■ Exercise: Please return every line from the entries that has the string "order" in it.

══ Entries shown

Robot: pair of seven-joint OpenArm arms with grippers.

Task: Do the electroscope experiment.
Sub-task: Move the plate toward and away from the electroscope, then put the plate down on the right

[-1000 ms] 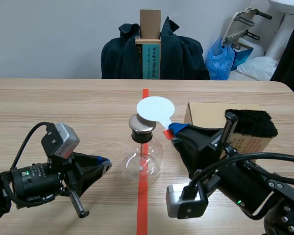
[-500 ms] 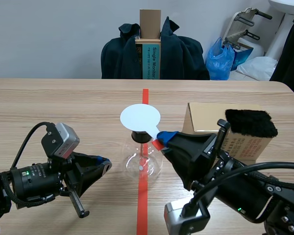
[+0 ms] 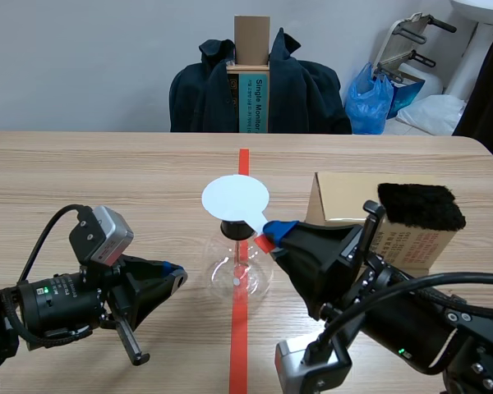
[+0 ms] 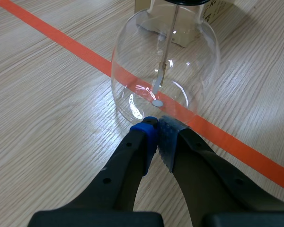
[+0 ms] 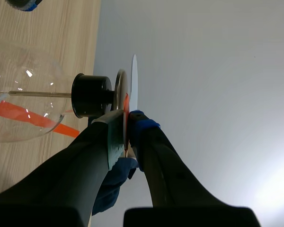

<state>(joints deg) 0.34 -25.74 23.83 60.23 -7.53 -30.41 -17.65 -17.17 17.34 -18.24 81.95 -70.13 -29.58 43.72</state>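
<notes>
Electroscope [image 3: 240,267] stands on the tabletop [image 3: 107,172]; my right fingers [image 3: 283,225] pinch the disc [image 3: 236,197] by its handle, flat over the cap [image 5: 119,90], presumably to pass charge, while my left fingers [image 4: 144,142] rest pressed together, empty, beside the bulb.

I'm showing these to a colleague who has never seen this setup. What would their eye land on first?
Most likely the white disc, held by the right end effector just over the top of the glass flask in the centre of the scene. Next comes the fuzzy black pad atop the cardboard box to the flask's right. The left end effector, shut on nothing, sits low with its tips near the flask's wall.
</notes>
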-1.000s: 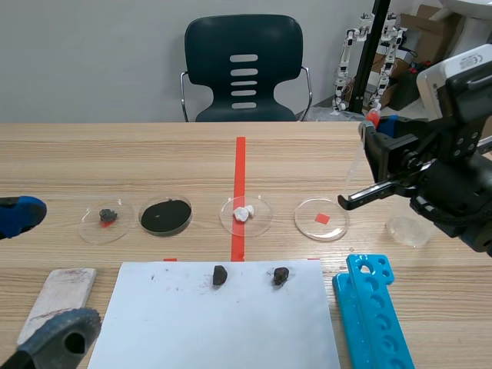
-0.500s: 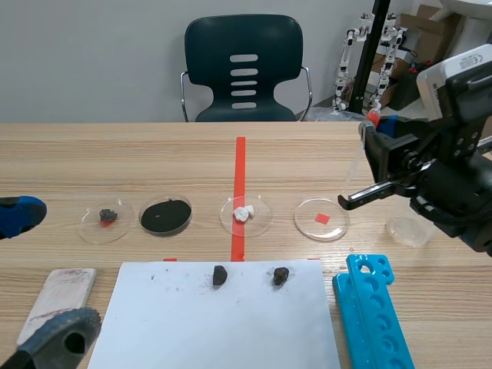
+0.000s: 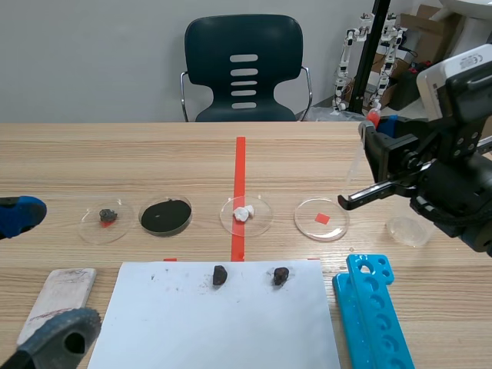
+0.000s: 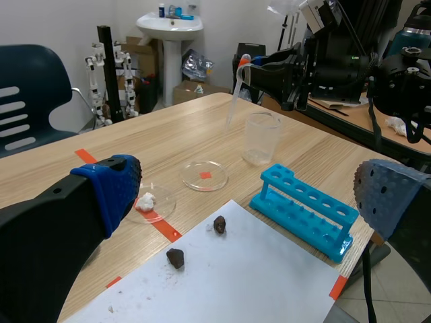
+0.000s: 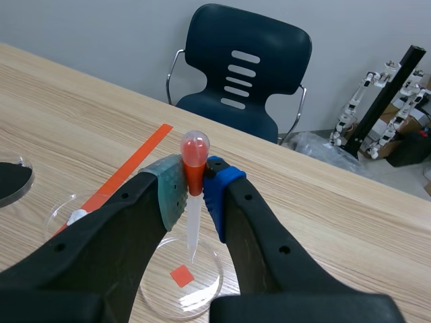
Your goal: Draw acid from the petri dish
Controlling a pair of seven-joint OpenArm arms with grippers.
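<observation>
Clear dish [image 3: 307,224] with a red square [image 3: 321,218] sits under the dropper [image 5: 193,222] pinched by the right fingers [image 5: 168,192]; left fingers [image 4: 111,192] are spread.

Black right gripper [image 5: 195,198], one grey-green dotted pad [image 5: 172,190], one blue, white housing [image 3: 459,73] on black arm [image 3: 461,192]
</observation>
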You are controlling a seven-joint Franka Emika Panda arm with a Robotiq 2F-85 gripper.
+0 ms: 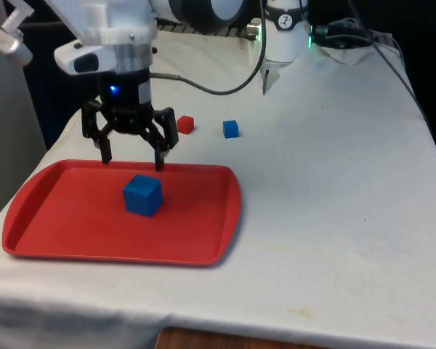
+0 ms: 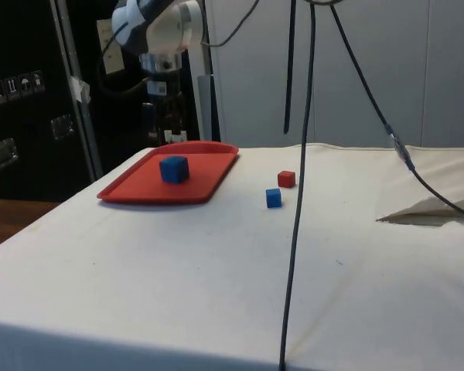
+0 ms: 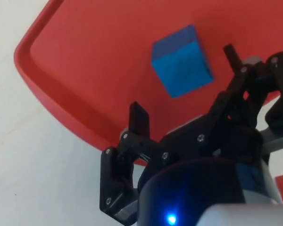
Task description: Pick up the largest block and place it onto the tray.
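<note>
Black two-finger gripper hangs with fingers spread apart and empty; just below and in front of it, the large blue cube sits on the flat red plastic tray. Placement looks finished; retreating upward remains.

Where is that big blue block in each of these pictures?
Front view: the big blue block sits on the red tray, just in front of the open hand.
Side view: the block is on the tray, at the picture's left, below the hand.
Wrist view: the block lies on the tray, beyond the hand.
Shared landmark: the red tray.
</note>
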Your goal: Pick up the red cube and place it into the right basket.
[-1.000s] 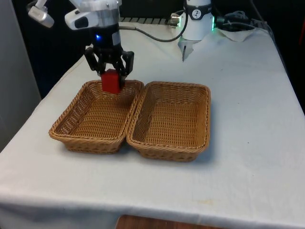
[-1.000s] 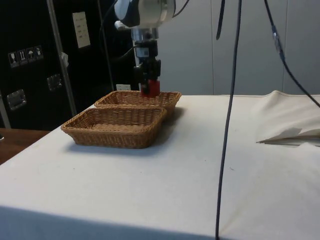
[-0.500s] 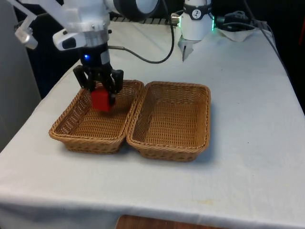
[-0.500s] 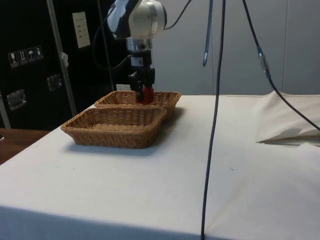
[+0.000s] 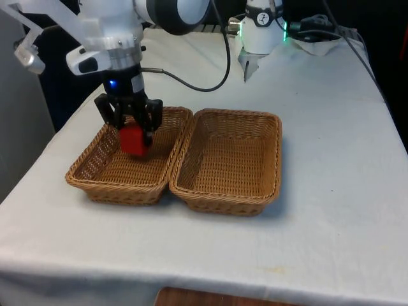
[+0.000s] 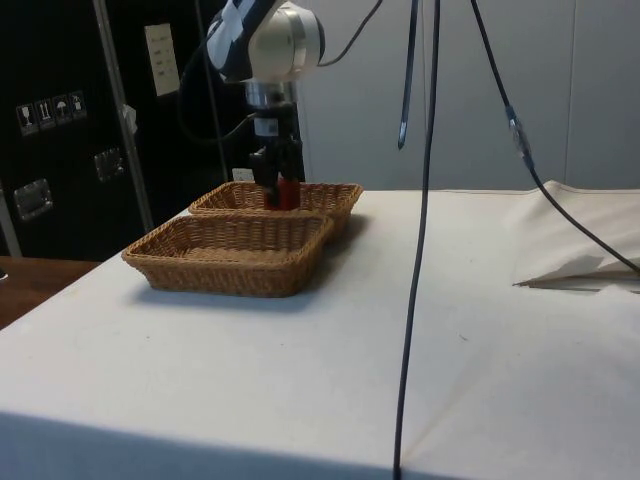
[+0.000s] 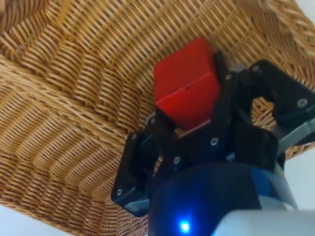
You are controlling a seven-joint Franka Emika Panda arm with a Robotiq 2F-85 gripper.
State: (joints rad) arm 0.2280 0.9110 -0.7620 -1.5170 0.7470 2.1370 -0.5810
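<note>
- Over the wicker basket (image 5: 95,167) at the front view's left, the gripper (image 5: 130,131) pinches the red cube (image 5: 133,139).
- Cube hangs just above the weave, inside the rim.
- Beside it, touching, a second basket (image 5: 264,185) sits on the desk (image 5: 331,210).

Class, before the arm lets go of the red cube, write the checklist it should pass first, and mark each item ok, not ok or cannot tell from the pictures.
1. Cube held: the gripper is shut on the red cube, also seen in the wrist view. Ok.
2. Cube over a basket: it hangs inside the wicker basket on the front view's left. Ok.
3. That basket is the robot's own right one, as the camera faces the robot. Ok.
4. Other basket apart from the cube. Ok.
5. Landing spot bare: the weave under the cube shows nothing on it in the wrist view. Ok.
6. Cube resting on the basket floor: cannot tell.
</note>
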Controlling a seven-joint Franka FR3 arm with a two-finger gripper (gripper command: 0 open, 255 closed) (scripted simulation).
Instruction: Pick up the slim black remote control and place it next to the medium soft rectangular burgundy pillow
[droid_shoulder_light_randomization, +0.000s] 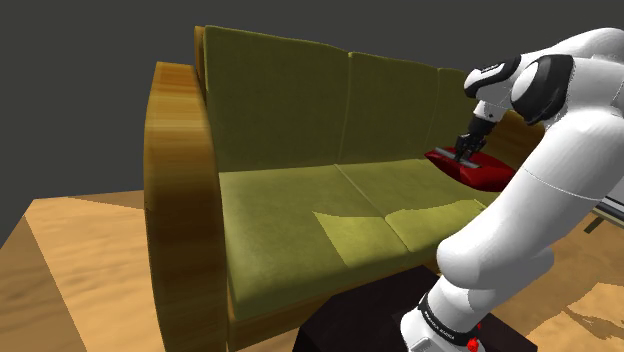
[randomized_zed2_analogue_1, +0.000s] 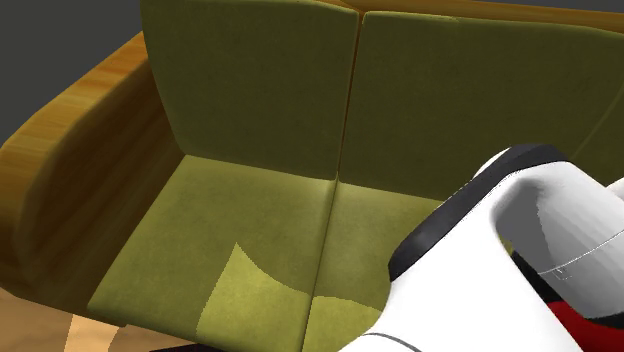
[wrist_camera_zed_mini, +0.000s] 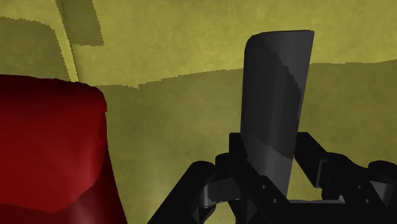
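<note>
Well, the black jaws are squeezing the slim dark remote (wrist_camera_zed_mini: 273, 108) between them (it sticks straight out), over the green sofa (wrist_camera_zed_mini: 191, 114) seat, close beside the red pillow (wrist_camera_zed_mini: 44, 146).

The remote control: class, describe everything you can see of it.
The remote control is a slim, plain slab, black to dark grey, with no buttons visible. It stands out lengthwise from the gripper, whose two black fingers clasp its near end. Behind it lies the olive sofa seat; the dark red pillow sits off to one side, apart from it.
</note>
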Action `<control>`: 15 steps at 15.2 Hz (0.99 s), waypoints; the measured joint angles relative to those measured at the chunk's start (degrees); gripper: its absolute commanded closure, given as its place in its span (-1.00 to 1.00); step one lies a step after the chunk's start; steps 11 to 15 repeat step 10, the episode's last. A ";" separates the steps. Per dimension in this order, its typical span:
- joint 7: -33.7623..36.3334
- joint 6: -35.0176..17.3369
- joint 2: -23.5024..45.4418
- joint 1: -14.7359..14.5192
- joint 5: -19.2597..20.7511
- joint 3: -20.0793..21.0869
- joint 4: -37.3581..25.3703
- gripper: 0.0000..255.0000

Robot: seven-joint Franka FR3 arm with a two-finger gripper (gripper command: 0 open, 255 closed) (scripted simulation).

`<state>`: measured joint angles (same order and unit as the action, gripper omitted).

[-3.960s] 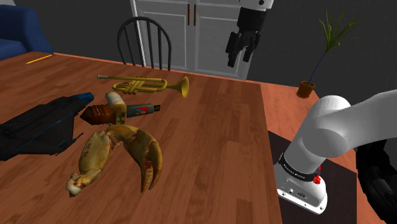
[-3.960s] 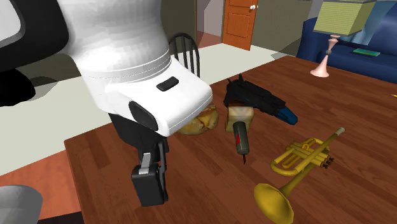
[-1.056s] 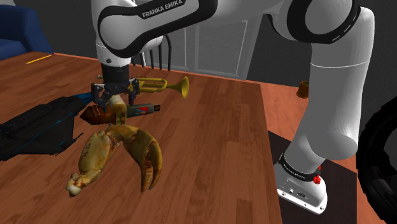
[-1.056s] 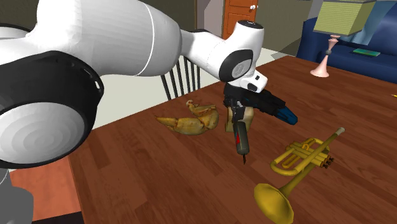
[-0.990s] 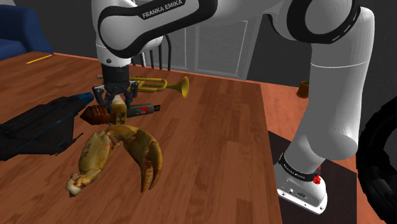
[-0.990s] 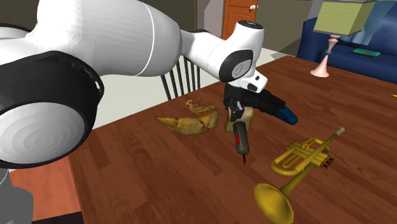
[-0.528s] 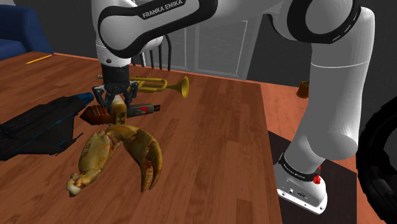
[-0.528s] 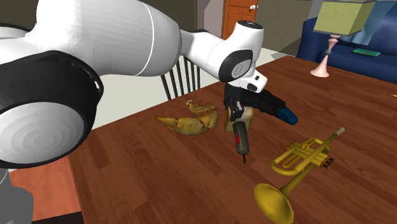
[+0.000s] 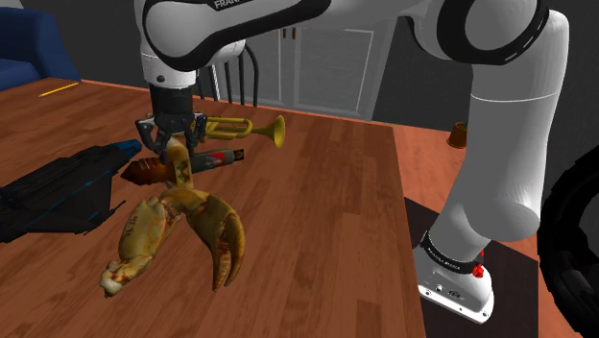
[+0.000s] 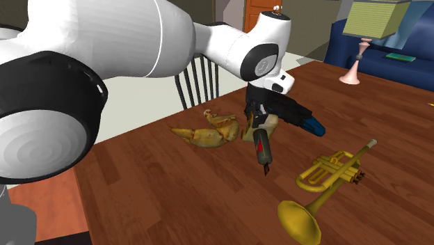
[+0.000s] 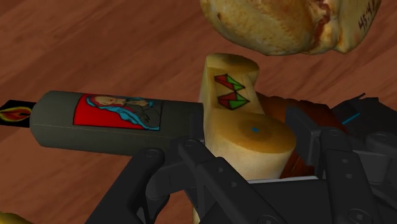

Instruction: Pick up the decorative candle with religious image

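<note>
The candle (image 11: 108, 121) is a dark grey cylinder with a red label that carries a painted figure, and a small flame picture sits at its far end. It lies on its side on the brown table (image 9: 326, 211), in the middle part, well apart from the edge beside the robot's stand. We cannot tell if it rests flat on the table. Its near end touches a tan block (image 11: 238, 95) with red and green triangles on top.

The gripper (image 11: 254, 149) is clenched on this tan block: the block sits clasped between the two black fingers, and one finger lies against the candle's near end. We cannot tell if the candle itself is pinched.

A brown object (image 9: 142, 171) is just beside the block. A large crab claw (image 9: 178, 235) lies near the candle, and a golden trumpet (image 9: 226, 128) lies on the candle's other side. A black object with blue marks (image 9: 58, 187) lies further toward the shoulder view's left.
</note>
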<state>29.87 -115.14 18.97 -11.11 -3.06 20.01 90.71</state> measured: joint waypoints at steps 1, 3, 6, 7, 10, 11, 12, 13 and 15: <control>0.14 0.67 -0.01 -0.07 0.04 0.02 -0.67 1.00; 0.24 2.32 0.13 -0.09 0.11 0.01 -2.46 1.00; 0.49 4.41 -0.42 -0.11 0.03 0.08 -4.06 1.00; 0.71 5.07 -0.32 -0.24 0.11 0.12 -4.84 1.00; 0.88 7.06 -0.35 -0.29 0.14 0.15 -6.81 1.00; 0.88 7.06 -0.35 -0.29 0.14 0.15 -6.81 1.00; 0.88 7.06 -0.35 -0.29 0.14 0.15 -6.81 1.00; 0.88 7.06 -0.35 -0.29 0.14 0.15 -6.81 1.00; 0.88 7.06 -0.35 -0.29 0.14 0.15 -6.81 1.00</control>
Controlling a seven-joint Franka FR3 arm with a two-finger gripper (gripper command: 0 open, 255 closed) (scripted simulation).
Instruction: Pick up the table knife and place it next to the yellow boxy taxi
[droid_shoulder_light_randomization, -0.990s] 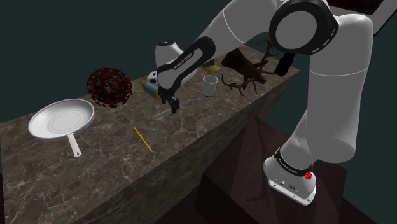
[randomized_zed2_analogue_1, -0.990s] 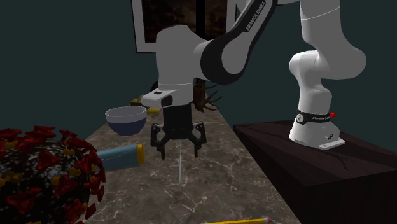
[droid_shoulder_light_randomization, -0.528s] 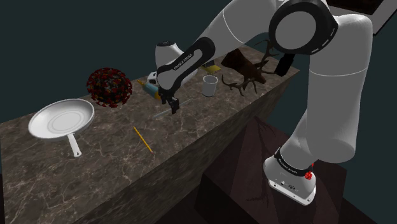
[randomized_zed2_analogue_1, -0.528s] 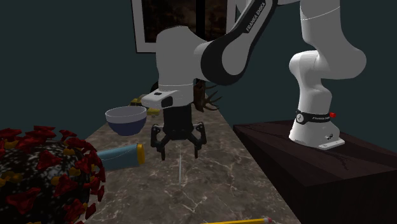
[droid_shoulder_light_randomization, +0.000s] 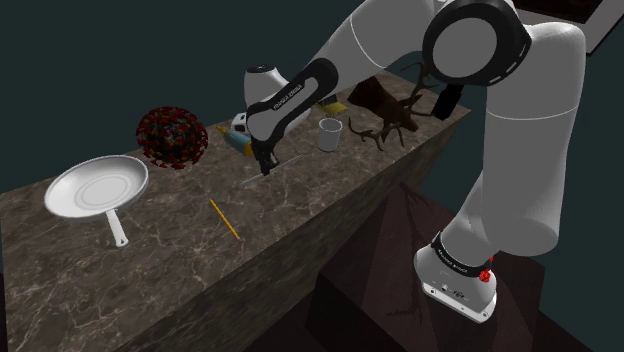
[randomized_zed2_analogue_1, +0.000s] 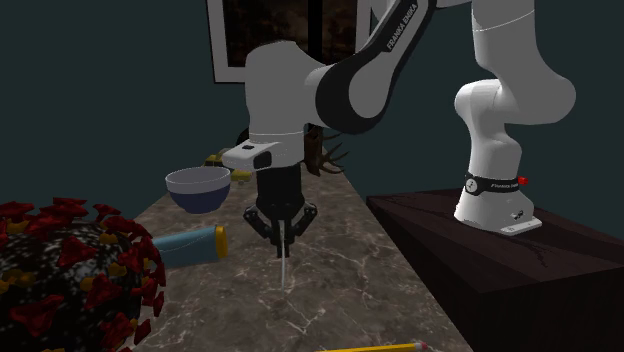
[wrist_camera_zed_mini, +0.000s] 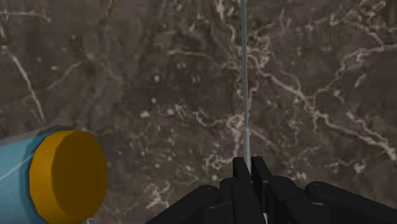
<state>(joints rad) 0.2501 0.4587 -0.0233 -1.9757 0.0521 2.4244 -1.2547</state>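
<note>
- Fingers (wrist_camera_zed_mini: 240, 173) of the gripper (wrist_camera_zed_mini: 250, 167) are closed down to a sliver and pinch the table knife (wrist_camera_zed_mini: 245, 76) across its thin width, near one end.
- The knife's long axis runs straight out ahead of the fingers; we read it as a thin grey line over the marble counter (wrist_camera_zed_mini: 331, 95).
- In the shoulder view the knife slants from lower left to upper right, mid-counter, under the hand.
- We can't tell if it is off the surface or resting on it; no clear gap shows.
- Just beside the gripper: a blue cylinder with an orange cap (wrist_camera_zed_mini: 63, 172), apart from the knife.
- The key relation, as we judge it: the yellow taxi (droid_shoulder_light_randomization: 335, 104) sits up and to the shoulder view's right of the gripper, behind the white cup (droid_shoulder_light_randomization: 330, 133), so the carry goes that way along the counter.
- The taxi is mostly hidden by the forearm and we see only a yellow patch, so its shape is unclear.
- Near the taxi there is a dark antler-like piece (droid_shoulder_light_randomization: 385, 112), and a bowl (randomized_zed2_analogue_1: 198, 188) stands on the route.
- Well apart, other way: red spiky ball (droid_shoulder_light_randomization: 172, 137), white frying pan (droid_shoulder_light_randomization: 95, 185), pencil (droid_shoulder_light_randomization: 224, 218).
- We can't tell handle from blade on the knife.
</note>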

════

■ Task result:
Action `<control>`: 15 steps at 15.2 Hz (0.99 s), waypoints; the measured joint angles relative to those measured at the chunk's start (degrees); gripper: its absolute commanded closure, given as its place in its span (-1.00 to 1.00); step one lies a step after the chunk's start; steps 11 to 15 repeat step 10, the episode's last. A ";" separates the steps. Per dimension in this order, its typical span:
`<state>`: measured joint angles (same order and unit as the action, gripper omitted).

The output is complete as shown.